▶ **Task goal**
Every line from the first in the listing below to the line containing "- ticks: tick" is to be repeated exactly, and no line past it.

▶ **Provided information**
========

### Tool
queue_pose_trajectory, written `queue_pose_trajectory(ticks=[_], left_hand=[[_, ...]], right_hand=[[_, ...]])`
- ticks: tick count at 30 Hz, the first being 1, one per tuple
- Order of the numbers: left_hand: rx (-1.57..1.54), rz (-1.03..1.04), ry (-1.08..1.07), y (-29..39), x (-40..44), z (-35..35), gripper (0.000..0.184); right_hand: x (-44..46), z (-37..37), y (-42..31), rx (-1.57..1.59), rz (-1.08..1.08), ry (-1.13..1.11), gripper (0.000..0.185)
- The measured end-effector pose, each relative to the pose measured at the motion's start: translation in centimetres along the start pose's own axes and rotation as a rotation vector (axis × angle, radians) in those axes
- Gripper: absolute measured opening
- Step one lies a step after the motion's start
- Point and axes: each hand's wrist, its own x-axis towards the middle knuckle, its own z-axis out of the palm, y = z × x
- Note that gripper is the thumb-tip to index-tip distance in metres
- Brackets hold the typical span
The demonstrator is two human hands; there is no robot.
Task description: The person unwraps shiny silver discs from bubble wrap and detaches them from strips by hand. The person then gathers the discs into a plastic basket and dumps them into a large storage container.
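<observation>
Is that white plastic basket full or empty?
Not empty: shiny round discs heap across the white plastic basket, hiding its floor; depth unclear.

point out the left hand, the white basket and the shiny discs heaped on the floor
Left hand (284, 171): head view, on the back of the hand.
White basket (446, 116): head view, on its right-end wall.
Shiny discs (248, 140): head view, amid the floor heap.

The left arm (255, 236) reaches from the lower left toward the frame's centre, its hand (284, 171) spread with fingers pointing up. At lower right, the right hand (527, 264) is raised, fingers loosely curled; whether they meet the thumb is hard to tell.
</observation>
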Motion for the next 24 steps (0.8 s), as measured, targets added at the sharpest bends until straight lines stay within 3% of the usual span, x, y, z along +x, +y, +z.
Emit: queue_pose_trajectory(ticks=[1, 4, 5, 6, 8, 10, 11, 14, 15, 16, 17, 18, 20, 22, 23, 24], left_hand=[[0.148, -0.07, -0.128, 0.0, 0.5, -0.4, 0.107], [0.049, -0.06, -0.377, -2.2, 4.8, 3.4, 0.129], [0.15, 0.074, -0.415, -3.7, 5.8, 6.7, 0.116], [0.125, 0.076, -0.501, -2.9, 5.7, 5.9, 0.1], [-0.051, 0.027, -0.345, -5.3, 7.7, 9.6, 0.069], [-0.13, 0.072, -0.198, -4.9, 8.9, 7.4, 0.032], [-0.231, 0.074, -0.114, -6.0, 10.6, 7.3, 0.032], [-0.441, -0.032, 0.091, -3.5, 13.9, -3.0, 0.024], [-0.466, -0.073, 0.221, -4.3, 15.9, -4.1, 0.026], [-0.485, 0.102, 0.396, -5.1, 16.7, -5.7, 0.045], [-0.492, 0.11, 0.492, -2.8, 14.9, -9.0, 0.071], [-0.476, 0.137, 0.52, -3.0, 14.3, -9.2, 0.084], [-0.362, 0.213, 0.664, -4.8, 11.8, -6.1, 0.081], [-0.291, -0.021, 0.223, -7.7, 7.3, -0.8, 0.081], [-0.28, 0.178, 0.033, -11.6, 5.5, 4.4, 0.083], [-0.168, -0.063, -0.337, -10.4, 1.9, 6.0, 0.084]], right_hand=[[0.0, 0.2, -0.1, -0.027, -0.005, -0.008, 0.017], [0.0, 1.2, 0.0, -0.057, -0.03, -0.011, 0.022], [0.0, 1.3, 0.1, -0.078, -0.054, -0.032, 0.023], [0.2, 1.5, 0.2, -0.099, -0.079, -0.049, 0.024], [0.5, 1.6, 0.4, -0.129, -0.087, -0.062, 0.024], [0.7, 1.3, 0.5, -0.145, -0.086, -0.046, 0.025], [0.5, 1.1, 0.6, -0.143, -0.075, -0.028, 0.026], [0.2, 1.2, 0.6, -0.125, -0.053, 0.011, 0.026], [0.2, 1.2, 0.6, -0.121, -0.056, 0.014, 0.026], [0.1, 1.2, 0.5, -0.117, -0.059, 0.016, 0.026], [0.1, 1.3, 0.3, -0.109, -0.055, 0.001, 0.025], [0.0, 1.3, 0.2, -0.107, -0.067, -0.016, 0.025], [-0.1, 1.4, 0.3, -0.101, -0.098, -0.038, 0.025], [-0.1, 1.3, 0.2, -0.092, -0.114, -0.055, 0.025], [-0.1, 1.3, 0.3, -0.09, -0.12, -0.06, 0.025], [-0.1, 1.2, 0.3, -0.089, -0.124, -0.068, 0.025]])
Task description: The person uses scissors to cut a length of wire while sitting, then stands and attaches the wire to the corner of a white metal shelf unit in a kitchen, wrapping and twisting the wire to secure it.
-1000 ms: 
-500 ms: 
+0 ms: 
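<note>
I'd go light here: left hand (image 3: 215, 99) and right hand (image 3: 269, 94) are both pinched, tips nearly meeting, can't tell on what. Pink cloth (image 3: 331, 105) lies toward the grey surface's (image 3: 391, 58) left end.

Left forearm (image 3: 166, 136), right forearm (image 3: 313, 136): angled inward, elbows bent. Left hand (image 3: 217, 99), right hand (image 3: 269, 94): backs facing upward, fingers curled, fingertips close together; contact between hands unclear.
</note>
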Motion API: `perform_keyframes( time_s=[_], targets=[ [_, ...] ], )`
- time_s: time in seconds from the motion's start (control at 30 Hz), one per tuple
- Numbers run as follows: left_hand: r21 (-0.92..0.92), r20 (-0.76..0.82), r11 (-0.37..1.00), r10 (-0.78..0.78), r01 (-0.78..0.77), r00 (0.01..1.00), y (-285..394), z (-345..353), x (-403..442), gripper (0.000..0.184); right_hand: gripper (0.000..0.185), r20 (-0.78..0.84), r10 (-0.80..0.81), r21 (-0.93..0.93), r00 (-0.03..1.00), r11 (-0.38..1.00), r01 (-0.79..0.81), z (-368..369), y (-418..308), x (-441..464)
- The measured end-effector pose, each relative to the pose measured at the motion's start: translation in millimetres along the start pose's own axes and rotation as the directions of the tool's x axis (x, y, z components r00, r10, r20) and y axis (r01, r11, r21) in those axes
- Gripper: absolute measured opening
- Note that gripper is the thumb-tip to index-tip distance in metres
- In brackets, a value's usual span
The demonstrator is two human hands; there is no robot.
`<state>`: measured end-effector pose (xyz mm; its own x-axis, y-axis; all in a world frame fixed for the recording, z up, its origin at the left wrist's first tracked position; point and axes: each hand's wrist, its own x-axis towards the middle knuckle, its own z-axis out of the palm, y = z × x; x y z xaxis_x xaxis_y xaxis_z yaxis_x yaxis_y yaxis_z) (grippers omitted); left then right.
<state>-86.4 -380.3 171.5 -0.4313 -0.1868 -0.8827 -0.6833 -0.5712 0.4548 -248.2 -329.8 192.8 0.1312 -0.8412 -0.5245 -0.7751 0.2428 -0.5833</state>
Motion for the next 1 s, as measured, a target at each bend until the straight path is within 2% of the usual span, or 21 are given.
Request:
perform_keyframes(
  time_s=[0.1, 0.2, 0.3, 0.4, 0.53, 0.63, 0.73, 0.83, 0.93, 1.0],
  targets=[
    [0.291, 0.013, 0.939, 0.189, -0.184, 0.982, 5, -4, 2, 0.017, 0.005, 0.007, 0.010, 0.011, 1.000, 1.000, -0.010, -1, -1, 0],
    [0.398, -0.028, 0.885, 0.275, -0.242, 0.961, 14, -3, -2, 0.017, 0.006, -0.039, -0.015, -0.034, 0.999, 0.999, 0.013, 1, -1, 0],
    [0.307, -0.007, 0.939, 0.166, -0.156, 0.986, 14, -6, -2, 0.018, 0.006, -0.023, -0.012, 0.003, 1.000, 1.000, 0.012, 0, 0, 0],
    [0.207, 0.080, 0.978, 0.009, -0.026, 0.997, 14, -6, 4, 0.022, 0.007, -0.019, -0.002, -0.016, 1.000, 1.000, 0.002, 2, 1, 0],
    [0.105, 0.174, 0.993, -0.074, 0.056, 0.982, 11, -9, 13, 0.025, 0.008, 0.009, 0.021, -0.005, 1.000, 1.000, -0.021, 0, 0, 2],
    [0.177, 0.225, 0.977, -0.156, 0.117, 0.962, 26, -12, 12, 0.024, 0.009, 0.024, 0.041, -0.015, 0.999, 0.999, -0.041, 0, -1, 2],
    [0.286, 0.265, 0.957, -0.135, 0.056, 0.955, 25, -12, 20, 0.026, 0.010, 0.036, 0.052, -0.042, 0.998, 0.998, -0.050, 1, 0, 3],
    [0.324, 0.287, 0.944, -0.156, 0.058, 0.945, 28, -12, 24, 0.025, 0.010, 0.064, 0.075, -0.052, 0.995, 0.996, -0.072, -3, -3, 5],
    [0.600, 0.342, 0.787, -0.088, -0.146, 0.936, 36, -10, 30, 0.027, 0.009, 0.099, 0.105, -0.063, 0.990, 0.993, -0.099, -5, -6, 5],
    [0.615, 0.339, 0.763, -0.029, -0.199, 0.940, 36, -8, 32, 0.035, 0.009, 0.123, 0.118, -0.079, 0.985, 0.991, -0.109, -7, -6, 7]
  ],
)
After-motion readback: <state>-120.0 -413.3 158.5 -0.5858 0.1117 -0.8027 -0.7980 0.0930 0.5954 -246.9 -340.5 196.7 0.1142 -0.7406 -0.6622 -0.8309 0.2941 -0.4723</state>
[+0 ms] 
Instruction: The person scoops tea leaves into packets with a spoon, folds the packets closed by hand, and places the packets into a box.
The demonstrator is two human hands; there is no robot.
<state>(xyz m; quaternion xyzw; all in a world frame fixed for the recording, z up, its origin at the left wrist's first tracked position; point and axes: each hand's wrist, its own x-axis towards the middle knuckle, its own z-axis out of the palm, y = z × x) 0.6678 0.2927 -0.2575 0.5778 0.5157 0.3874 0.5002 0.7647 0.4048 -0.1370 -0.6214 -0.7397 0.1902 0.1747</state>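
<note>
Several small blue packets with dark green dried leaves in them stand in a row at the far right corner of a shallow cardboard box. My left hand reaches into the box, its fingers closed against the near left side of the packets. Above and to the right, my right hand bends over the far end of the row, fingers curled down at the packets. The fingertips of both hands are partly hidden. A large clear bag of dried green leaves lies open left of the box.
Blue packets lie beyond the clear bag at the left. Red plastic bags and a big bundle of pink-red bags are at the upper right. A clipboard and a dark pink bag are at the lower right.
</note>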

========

▶ **Result of this exercise**
### Tool
queue_pose_trajectory, written `queue_pose_trajectory(ticks=[_], left_hand=[[_, ...]], right_hand=[[_, ...]])`
- ticks: tick count at 30 Hz, the first being 1, one per tuple

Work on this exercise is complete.